No sé si a estas alturas deberíamos sorprendernos porque la verdad con tantas locuras, se llega a perder la capacidad de asombro. El golpe mortal asestado por el gobierno a Colfuturo desafía toda lógica, y las justificaciones dadas carentes de todo sustento fáctico.
Les molesta que hubiera participación privada, cuando en realidad es una de las asociaciones público-privadas que ha funcionado muy bien. El resentimiento social los lleva a decir que eran créditos para los ricos.
De los 35 años que viví en los Estados Unidos, casi la mitad los viví en un pueblo universitario llamado Davis, una de las sedes de la Universidad de California, y conocida mundialmente por su programa agropecuario. En el tiempo que viví en Davis, conocí muchísimos colombianos que fueron a hacer sus doctorados. Puedo decir con conocimiento de causa que no son hijos de ricos sino clase media. Imagino que esto sucede en todos los países adonde van los estudiantes colombianos.
No es un logro menor, porque además de la excelencia académica para ingresar a los programas de doctorado, se necesita hablar el idioma. Estos profesionales regresan al país o a enseñar o a hacer investigación o ambas cosas. Este valioso recurso humano dedicado a la docencia universitaria o en investigación en el sector público o privado es fundamental para desarrollar el capital humano que el mundo de hoy demanda y que Colombia necesita para mejorar la competitividad del país y desarrollarse económicamente.

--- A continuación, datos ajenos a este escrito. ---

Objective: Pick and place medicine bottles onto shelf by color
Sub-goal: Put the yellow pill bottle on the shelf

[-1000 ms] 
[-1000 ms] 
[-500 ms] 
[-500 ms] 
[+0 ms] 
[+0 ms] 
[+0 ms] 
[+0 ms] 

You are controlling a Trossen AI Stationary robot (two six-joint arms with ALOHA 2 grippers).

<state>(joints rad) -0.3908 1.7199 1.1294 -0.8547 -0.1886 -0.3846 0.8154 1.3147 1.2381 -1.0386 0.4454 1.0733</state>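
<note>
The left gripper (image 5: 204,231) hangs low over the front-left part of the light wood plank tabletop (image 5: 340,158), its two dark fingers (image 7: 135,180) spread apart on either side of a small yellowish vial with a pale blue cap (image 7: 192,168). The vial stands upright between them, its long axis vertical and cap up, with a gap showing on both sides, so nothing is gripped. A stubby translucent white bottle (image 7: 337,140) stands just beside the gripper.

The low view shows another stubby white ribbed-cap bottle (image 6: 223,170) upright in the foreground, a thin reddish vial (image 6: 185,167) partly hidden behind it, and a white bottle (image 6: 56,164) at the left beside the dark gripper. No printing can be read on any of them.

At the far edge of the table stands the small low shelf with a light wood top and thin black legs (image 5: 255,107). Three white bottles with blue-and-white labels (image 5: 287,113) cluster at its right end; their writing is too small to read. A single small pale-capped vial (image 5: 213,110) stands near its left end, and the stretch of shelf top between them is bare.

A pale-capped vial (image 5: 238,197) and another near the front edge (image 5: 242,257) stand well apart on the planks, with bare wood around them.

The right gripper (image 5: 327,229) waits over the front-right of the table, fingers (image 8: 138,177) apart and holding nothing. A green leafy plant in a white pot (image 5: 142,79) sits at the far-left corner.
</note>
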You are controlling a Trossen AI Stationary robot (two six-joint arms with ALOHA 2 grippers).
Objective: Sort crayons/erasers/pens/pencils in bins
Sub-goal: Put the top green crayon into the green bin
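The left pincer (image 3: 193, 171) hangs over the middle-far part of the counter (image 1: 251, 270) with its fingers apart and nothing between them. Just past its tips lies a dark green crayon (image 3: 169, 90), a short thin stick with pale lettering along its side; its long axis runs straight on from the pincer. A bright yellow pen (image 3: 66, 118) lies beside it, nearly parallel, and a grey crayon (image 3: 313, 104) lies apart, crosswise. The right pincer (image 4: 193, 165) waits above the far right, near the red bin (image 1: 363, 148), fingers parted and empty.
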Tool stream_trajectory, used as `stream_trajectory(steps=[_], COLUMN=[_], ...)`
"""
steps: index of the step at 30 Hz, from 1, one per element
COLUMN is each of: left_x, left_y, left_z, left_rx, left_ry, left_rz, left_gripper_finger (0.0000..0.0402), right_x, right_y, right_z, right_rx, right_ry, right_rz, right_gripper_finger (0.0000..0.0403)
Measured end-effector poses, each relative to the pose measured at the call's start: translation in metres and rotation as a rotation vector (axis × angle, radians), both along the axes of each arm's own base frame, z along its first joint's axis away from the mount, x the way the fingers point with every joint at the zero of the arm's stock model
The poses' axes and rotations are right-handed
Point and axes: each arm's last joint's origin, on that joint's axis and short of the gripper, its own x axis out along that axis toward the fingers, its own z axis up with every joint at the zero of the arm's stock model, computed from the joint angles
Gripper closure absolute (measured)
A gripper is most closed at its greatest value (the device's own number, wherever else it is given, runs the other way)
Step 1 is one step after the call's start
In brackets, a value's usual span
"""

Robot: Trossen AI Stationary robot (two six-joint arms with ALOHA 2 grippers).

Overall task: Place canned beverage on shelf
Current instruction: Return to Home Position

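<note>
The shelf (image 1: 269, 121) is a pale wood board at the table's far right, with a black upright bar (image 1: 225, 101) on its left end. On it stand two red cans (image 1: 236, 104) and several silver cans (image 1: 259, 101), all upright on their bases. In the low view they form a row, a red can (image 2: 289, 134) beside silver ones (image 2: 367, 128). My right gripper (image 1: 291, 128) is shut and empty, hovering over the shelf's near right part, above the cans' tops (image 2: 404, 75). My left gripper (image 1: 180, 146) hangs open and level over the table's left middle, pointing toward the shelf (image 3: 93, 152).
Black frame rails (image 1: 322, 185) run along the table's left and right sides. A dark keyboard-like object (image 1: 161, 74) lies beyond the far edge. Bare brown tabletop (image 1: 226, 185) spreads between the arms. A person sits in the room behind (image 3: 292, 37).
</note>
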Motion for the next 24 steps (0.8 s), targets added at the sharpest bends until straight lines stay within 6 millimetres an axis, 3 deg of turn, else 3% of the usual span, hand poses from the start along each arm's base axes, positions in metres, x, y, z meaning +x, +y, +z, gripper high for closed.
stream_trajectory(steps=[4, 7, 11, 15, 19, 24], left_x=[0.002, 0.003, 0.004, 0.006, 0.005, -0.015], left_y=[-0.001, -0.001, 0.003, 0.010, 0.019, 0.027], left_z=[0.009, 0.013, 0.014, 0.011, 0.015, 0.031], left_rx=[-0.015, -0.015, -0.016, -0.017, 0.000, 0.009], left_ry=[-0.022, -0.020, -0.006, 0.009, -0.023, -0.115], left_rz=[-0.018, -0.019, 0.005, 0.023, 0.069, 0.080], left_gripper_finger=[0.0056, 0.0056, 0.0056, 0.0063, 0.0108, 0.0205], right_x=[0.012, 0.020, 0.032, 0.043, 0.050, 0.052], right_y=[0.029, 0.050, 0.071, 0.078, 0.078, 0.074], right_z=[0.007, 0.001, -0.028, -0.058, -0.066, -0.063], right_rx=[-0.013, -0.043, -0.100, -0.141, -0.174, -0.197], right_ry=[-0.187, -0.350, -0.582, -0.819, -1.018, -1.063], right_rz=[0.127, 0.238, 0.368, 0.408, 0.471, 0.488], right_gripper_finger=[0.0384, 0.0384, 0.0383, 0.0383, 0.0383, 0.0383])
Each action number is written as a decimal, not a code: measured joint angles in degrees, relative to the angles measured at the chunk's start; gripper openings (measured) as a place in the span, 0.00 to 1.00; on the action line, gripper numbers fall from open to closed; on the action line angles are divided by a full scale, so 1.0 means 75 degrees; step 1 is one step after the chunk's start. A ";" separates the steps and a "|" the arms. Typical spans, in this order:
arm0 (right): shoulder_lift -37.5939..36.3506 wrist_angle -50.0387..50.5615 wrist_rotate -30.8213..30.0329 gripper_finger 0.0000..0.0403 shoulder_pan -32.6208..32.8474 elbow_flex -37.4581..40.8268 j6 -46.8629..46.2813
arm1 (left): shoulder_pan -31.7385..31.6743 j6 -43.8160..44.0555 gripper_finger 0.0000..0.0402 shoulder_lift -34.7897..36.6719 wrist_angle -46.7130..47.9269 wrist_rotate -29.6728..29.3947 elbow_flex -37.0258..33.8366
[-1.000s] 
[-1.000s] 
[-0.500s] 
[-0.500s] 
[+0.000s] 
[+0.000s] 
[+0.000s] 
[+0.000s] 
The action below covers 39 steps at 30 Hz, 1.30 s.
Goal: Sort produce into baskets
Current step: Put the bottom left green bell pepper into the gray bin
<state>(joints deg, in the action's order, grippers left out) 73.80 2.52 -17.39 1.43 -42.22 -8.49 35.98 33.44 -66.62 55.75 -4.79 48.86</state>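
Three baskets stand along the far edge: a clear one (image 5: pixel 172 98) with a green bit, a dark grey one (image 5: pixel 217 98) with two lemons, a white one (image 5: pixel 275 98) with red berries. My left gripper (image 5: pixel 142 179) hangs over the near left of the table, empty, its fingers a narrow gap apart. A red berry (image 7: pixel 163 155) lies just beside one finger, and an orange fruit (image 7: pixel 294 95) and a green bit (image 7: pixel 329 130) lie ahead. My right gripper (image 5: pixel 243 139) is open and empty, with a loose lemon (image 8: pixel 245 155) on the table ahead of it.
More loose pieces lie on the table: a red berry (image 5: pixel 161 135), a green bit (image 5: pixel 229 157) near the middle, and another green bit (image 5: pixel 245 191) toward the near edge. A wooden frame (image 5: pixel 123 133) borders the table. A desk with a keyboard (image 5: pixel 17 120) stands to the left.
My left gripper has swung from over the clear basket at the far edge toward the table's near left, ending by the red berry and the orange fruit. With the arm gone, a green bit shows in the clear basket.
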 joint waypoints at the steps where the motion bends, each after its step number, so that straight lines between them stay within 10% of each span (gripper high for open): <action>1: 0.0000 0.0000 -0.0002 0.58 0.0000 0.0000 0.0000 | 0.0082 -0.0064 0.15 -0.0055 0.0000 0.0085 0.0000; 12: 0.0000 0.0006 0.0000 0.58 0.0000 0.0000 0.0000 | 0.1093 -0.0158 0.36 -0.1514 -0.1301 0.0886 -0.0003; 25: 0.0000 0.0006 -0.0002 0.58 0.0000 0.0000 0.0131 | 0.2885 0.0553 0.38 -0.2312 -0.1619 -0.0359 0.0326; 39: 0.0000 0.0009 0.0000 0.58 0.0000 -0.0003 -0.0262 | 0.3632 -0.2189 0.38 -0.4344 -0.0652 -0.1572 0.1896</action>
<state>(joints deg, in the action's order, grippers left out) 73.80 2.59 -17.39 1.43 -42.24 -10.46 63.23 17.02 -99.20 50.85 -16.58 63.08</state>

Colfuturo debe ser parte de la política industrial del país. Parece ser que cualquier tipo de intermediación del sector privado en manejo de bienes públicos, inmediatamente lo convierten en enemigo de un gobierno estatista que detesta la empresa privada. La verdad es que la intermediación de los privados en la adjudicación y manejo de bienes públicos, sean educación, salud o bancos, entre otros, es necesaria no solo para manejar el riesgo connatural a toda actividad donde se gerencien recursos sino también para que el sistema sea lo más eficiente posible. Los recursos son escasos en todas las economías y por esto es imperativo que se adjudiquen donde agreguen más valor.
La afirmación del presidente de que Colfuturo es crédito para los ricos, es absurda, además porque los hijos de los ricos no estudian en Colombia y por lo tanto adquieren su educación universitaria en el extranjero. Me comentó alguna vez una experta en el tema, que, en las mejores universidades privadas de Colombia, estudian los estratos 4 y 5. Y una universidad como La Javeriana, mi alma mater, hoy es casi que totalmente estrato 3. Los jóvenes de estrato 6 no piden financiación.
Colfuturo no es un sistema elitista y está abierto a todos, independientemente del estrato, os que llenen los requisitos. Ser admitido a un doctorado fuera de Colombia es difícil. Un presidente cuerdo hubiera pensado en cómo fortalecer las universidades para que muchos más jóvenes de los estratos menos favorecidos pudieran acceder a financiación de Colfuturo.
Todo indica que el país bajo el alucinante gerenciamiento de Petro se está quedando sin hacha sin calabaza y sin miel. Primero, mata la gallina de los huevos de oro de los recursos naturales, Ecopetrol, y ahora mata la gallina de los huevos de oro de la formación de capital humano de alto impacto, Colfuturo. Un país así, simplemente no puede progresar: no tenemos que vender, y no tenemos como agregar valor a las materias primas. Negro panorama. Estas medidas no se sienten inmediatamente sino en el largo plazo, cuando ya el culpable de la hecatombe no es tan obvio. El desastroso gobierno Petro ha acelerado en su último cuarto de hora su capacidad destructiva. Pareciera que quiere dejarle al próximo presidente un país ingobernable e inviable, intuyo que sabiendo que ni Cepeda ni Roy serán presidentes, y sabiendo que salir del desastre exigirá medidas tan drásticas y dramáticas, que es inevitable uno o muchos estallidos sociales. Piensa Petro, que así garantiza que la izquierda vuelva al poder en cuatro años. Colombia necesita intervención Divina.